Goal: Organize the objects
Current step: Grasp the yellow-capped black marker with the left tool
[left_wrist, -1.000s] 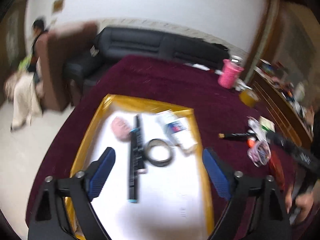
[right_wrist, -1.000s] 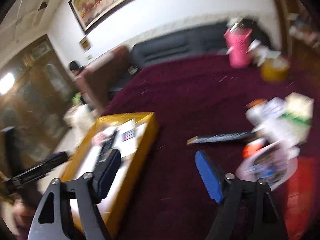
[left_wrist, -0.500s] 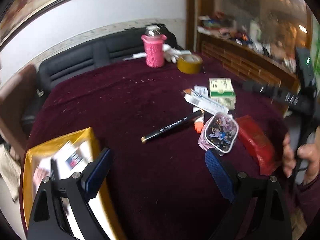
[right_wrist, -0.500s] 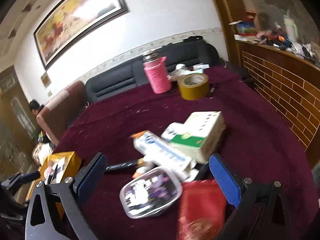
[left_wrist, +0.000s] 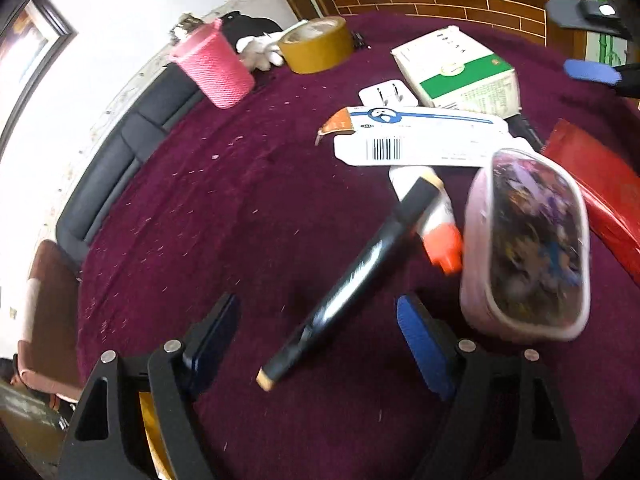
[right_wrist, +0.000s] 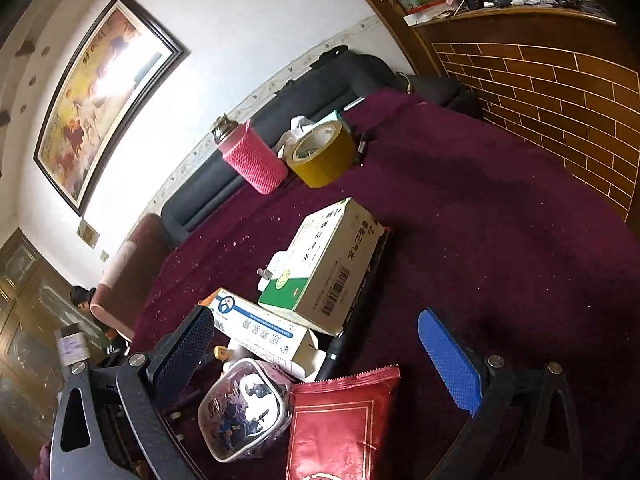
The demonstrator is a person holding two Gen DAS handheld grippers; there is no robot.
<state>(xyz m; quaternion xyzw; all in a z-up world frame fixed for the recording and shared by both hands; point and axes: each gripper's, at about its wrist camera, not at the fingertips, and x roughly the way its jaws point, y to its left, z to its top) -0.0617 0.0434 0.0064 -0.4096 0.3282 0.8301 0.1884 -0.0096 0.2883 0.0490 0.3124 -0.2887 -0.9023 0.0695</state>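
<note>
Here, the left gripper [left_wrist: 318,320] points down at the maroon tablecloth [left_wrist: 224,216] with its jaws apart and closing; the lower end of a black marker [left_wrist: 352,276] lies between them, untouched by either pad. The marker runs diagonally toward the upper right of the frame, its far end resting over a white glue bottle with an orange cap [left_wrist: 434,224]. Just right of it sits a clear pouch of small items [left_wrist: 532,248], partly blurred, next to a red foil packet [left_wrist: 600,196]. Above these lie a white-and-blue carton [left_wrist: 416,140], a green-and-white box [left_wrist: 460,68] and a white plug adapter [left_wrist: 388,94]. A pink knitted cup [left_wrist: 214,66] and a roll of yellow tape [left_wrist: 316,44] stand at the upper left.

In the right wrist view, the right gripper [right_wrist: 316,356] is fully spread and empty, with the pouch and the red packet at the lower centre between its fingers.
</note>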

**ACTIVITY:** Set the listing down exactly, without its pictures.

**OUTPUT:**
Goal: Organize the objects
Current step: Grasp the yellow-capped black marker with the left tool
[left_wrist, -1.000s] 
[right_wrist, -1.000s] 
[left_wrist, -0.500s] 
[right_wrist, -0.500s] 
[left_wrist, +0.000s] 
[right_wrist, +0.000s] 
The demonstrator is a person holding two Gen DAS handheld grippers; there is no robot.
<state>(xyz m; quaternion xyzw; all in a z-up world frame fixed for the recording and shared by both hands; point and axes: each gripper's, at about its wrist camera, not at the fingertips, and x roughly the way its jaws point, y to its left, z to its top) -0.0617 0.0434 0.0064 -0.4096 0.3282 0.8301 0.1884 -0.0096 0.2883 0.0490 0.3124 -0.2887 -0.9023 0.0695</state>
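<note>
Here, the left gripper [left_wrist: 318,320] points down at the maroon tablecloth [left_wrist: 224,216] with its jaws apart and closing; the lower end of a black marker [left_wrist: 352,276] lies between them, untouched by either pad. The marker runs diagonally toward the upper right of the frame, its far end resting over a white glue bottle with an orange cap [left_wrist: 434,224]. Just right of it sits a clear pouch of small items [left_wrist: 532,248], partly blurred, next to a red foil packet [left_wrist: 600,196]. Above these lie a white-and-blue carton [left_wrist: 416,140], a green-and-white box [left_wrist: 460,68] and a white plug adapter [left_wrist: 388,94]. A pink knitted cup [left_wrist: 214,66] and a roll of yellow tape [left_wrist: 316,44] stand at the upper left.

In the right wrist view, the right gripper [right_wrist: 316,356] is fully spread and empty, with the pouch and the red packet at the lower centre between its fingers.
</note>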

That completes the answer to the exercise.